WHAT YOU WILL DO>
Reproduce the lines below exactly, from the one containing "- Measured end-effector" through the one containing "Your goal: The", both included. Leave out any pictures.

GIVEN MATERIAL>
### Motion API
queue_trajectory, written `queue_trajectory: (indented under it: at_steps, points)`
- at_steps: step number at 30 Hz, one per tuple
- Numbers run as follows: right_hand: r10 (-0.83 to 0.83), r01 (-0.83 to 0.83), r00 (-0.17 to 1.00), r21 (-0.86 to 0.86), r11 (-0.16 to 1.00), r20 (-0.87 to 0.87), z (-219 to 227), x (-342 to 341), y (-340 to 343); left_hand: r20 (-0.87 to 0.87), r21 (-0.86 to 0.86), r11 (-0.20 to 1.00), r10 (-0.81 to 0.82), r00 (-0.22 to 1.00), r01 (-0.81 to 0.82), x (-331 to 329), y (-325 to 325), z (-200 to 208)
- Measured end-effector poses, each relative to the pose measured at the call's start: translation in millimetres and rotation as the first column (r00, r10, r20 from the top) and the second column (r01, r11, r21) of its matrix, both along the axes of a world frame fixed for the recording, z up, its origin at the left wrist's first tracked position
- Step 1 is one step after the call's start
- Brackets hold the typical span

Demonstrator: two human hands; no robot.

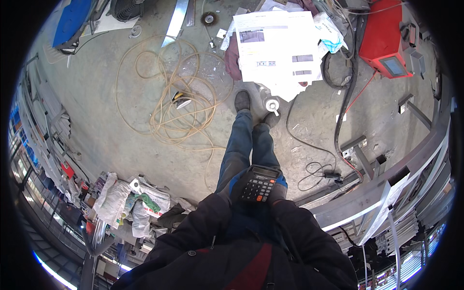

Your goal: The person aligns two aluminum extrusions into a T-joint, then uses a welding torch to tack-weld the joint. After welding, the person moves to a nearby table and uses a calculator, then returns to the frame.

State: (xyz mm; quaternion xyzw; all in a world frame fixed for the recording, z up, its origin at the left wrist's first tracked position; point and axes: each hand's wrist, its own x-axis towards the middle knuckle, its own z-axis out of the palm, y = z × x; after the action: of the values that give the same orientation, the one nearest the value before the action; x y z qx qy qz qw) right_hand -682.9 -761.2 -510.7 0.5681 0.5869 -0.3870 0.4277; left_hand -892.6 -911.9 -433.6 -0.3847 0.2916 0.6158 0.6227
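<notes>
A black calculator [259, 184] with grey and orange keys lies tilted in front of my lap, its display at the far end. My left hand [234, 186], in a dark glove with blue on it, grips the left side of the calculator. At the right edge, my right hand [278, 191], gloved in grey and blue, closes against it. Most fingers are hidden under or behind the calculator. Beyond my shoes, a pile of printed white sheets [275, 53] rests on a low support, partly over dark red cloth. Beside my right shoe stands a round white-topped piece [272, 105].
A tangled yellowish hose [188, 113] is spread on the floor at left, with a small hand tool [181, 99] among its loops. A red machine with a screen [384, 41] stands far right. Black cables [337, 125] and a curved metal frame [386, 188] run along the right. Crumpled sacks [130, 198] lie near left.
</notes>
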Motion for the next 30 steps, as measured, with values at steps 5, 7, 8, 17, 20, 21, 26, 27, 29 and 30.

THE ANSWER>
- Measured end-effector poses, each relative to the pose measured at the call's start: translation in millimetres and rotation as the first column (r00, r10, r20 from the top) and the second column (r01, r11, r21) of its matrix, both along the axes of a world frame fixed for the recording, z up, its origin at the left wrist's first tracked position
- Step 1 is one step after the call's start
- Brackets hold the typical span

Demonstrator: two human hands; no robot.


Your goal: The person aligns two aluminum extrusions into a T-joint, then uses a welding torch to tack-weld the joint. After welding, the person moves to a nearby table and uses a calculator, then returns to the frame.

No additional output is required.